DBS TOTAL GALCTOSE, >1 MTH

The Total Galactose (TGal) test measures the level of galactose and galactose-1-phosphate in the blood. It is mainly used to screen for galactosemia, a rare but serious genetic disorder in which the body cannot properly process galactose, a sugar found in milk and dairy products. Performing the test around one month of age ensures early detection and prompt dietary management to prevent life-threatening complications.

A small blood sample is collected via heel prick or venipuncture and analyzed using enzymatic or fluorometric assays to quantify galactose levels. The test checks for both free galactose and its phosphate derivative, which can accumulate to toxic levels in individuals with galactosemia.

Elevated levels of total galactose may indicate classic galactosemia or one of its variants, such as galactokinase deficiency. These conditions, if untreated, can cause severe complications including liver damage, kidney failure, intellectual disability, and even death. A positive result usually prompts confirmatory testing, including enzyme assays and genetic testing, to pinpoint the exact cause.

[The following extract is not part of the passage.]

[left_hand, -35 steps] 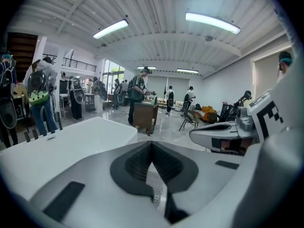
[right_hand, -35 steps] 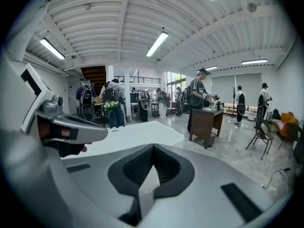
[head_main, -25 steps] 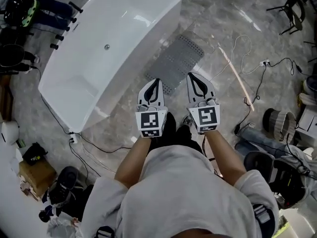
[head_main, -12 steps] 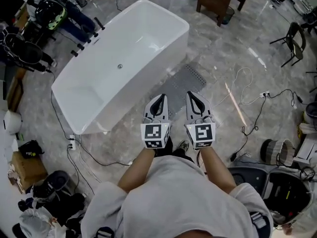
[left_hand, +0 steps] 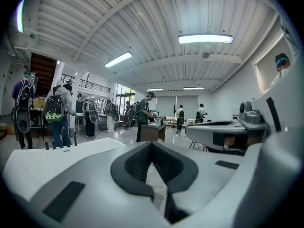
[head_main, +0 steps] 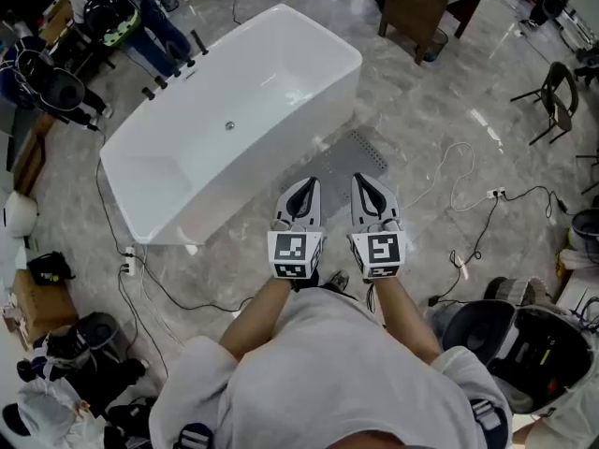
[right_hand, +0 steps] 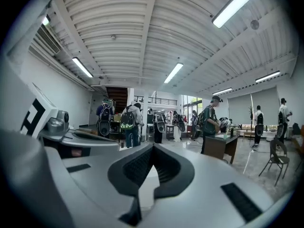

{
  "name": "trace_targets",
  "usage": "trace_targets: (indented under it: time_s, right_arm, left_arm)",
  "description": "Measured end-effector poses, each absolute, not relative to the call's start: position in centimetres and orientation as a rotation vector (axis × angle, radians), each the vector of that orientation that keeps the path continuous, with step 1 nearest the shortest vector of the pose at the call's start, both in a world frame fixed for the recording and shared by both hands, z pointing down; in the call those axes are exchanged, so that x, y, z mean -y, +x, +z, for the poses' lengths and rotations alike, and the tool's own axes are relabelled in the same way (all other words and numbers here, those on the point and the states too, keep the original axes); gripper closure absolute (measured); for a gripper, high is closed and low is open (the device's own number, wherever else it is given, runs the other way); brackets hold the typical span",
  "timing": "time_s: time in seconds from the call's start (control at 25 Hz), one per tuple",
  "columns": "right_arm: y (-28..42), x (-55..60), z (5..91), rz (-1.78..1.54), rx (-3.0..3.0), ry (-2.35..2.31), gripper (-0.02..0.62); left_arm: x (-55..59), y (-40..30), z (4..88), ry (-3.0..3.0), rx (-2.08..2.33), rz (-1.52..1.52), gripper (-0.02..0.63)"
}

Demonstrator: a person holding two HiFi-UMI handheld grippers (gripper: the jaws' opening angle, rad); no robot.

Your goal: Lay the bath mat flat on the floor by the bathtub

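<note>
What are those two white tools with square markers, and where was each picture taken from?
No robot here: a person holds a two-jaw tool in each hand, the left hand-held gripper and the right hand-held gripper. The top-down picture comes from a camera on the person's head. The other two come from cameras riding on each gripper, looking along its jaws. Both pairs of jaws are shut and hold nothing. On the marble floor, a grey bath mat lies flat beside the white bathtub, partly hidden behind the grippers.
</note>
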State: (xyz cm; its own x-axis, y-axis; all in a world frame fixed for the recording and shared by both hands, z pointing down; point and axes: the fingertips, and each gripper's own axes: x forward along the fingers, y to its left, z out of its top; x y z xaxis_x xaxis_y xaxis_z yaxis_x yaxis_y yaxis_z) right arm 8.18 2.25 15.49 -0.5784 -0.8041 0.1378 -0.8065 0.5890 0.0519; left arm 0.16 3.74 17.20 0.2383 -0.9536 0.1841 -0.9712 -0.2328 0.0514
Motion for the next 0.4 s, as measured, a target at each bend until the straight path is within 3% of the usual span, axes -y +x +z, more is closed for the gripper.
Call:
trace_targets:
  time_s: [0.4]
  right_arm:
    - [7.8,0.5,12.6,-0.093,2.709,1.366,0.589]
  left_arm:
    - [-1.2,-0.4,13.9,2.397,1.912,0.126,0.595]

 In many regions, galactosemia screening is part of standard newborn screening panels. However, if initial testing is missed or inconclusive, the TGal test may be repeated at 1 month of age, especially if the baby shows symptoms like vomiting, jaundice, lethargy, or failure to thrive.

No special preparation is required, but the test is most informative when the infant is consuming milk, as this ensures galactose is present in the diet. Stopping milk beforehand may lead to false-negative results.